Far better than the guy who pissith sitting down. Some mother’s do have them.
What are your rules on importing animals?
I’d be happy to volunteer to locate a half-crazed Mississippi squirrel and ship it to you. Perhaps it could be quietly let loose at a certain high-level ecclesiastical-type meeting I understand will be taking place shortly.
I’ll even drive to Pascagoula. It’s about a thousand miles or so from here. All I need to do is drive to Birmingham (the one in Alabama) and hang a right.
Mark – As far as I can see from the video you just reach out and pick it up.
Anne – are your squirrels particularly tame over there? Before they are put in cardboard boxes of course.
Actually squirrels here are kind of a mild pain in the neck–they sit on fence posts and telephone poles and heckle the human passers-by, they rob bird feeders, and they’re occasionally known to chew the insulation off of overhead telephone wires. Every once in a while a community somewhere will report an attack squirrel, a sort of death squirrel from Hell that aggressively attacks humans, dogs, cats, and inanimate objects like cars. Nobody knows why they do this. They’re not prone to rabies, so it’s not that.
I think that any red-blooded American squirrel would probably turn into an attack squirrel after having been confined to a box and shipped overseas. The recipient would probably be wise to acquire an animal-control outfit with the padded leather jacket and heavy gauntlets.
I would offer to send you a Maryland squirrel, but ours are all gray. They look quite non-violent when compared to the red one in the video.
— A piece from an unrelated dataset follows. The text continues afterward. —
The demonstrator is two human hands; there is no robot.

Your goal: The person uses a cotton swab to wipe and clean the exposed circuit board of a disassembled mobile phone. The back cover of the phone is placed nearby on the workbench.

I won’t go into details – but I needed a laugh and that video helped. (I knew I’d find something funny on this blog!) The video is also a reminder that God can use anyone – even a squirrel!
Philip of Samaria says:
Hang on a minute. I just watched this again – to get a lift after reading about the Brewery. Did the preacher guy say that they sent missionaries to the Congo? Maybe another heaven sent squirrel will find it’s way into the Brewer’s Church and send them as missionaries to the …. Apologies to the people of the Congo.